- TASK BRIEF
How many lines in the data below contain the string "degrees"? Answer with the number only.

Segment Open

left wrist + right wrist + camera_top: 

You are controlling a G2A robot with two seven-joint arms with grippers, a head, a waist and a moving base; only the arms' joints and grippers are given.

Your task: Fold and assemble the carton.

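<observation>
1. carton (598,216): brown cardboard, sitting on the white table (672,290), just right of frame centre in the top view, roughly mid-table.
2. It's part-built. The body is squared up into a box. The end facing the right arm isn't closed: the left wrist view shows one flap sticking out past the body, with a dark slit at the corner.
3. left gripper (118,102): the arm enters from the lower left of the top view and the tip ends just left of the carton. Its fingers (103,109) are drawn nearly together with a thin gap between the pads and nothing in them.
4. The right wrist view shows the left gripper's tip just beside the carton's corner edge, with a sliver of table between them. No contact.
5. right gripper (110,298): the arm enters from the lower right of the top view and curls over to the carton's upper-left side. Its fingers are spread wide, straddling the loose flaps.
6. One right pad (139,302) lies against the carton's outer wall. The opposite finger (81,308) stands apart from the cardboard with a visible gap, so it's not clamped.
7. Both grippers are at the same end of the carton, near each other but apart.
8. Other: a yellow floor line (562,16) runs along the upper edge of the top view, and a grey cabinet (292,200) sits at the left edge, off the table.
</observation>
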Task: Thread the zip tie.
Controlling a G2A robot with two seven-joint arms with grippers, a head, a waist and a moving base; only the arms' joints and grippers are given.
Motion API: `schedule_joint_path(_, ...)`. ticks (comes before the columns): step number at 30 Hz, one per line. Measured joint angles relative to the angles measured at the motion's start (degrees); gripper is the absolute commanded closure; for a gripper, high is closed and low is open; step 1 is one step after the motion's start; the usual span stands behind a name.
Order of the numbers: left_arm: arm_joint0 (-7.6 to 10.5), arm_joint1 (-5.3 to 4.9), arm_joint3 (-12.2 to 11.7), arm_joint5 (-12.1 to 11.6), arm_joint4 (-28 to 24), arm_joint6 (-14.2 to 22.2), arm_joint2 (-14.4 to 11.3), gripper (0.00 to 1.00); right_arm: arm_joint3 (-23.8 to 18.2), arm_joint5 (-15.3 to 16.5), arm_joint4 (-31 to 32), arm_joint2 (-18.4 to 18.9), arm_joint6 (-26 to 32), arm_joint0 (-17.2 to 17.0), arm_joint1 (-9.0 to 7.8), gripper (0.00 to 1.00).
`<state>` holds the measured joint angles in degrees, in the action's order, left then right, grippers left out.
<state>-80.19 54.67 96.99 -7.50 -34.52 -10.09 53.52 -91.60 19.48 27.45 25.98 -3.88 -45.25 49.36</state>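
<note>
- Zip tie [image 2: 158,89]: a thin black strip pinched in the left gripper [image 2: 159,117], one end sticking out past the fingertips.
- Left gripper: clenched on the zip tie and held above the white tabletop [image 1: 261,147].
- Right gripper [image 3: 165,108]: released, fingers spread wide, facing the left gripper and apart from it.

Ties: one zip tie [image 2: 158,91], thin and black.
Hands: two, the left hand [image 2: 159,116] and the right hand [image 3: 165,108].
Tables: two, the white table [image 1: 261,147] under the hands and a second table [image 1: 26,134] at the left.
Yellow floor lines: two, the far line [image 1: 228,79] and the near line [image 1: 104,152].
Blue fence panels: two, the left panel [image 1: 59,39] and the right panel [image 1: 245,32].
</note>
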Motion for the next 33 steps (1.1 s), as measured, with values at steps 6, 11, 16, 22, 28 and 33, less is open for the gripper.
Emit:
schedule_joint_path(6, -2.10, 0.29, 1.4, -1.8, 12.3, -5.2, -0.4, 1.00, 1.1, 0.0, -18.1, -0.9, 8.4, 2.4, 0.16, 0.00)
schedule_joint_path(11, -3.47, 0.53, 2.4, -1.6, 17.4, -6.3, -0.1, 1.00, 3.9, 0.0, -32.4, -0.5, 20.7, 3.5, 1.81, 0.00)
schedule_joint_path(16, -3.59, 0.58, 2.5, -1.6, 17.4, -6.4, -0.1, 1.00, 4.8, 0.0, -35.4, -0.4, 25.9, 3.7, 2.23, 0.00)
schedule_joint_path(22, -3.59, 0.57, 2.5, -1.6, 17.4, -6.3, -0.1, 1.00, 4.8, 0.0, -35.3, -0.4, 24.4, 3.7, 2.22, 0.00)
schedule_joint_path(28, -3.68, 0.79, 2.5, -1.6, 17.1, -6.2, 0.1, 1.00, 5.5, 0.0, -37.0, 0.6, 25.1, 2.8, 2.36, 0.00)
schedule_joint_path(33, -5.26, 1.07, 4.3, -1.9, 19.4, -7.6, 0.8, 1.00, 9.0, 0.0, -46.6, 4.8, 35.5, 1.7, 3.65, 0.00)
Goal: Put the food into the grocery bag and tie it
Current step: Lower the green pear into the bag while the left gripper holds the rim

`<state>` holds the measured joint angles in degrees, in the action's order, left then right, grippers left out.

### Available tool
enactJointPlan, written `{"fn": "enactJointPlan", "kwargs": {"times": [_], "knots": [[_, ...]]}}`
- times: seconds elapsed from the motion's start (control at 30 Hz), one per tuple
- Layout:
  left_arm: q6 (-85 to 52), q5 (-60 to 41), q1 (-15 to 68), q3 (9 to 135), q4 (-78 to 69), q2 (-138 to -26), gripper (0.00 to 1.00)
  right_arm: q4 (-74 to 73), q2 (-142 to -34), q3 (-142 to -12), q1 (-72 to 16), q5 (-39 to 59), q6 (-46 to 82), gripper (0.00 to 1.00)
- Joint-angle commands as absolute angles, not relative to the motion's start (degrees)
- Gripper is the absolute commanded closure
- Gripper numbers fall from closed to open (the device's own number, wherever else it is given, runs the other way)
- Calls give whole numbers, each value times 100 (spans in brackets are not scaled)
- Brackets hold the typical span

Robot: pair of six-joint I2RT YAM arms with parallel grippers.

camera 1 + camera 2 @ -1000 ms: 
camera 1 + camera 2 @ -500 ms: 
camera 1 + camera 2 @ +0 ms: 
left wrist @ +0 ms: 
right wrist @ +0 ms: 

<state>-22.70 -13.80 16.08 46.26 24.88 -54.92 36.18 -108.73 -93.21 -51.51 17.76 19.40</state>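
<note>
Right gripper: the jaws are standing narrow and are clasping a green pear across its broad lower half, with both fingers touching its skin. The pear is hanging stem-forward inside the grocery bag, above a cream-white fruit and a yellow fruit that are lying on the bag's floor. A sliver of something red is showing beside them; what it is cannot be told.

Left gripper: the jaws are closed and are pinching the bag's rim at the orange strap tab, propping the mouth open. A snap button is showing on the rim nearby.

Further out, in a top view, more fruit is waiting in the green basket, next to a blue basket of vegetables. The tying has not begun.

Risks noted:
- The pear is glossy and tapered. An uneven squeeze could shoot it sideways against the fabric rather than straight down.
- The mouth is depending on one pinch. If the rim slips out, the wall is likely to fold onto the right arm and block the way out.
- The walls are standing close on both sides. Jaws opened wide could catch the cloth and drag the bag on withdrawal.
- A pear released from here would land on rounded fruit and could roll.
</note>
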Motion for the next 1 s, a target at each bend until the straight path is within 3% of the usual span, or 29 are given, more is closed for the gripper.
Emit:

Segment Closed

- REPLY TO THE TASK
4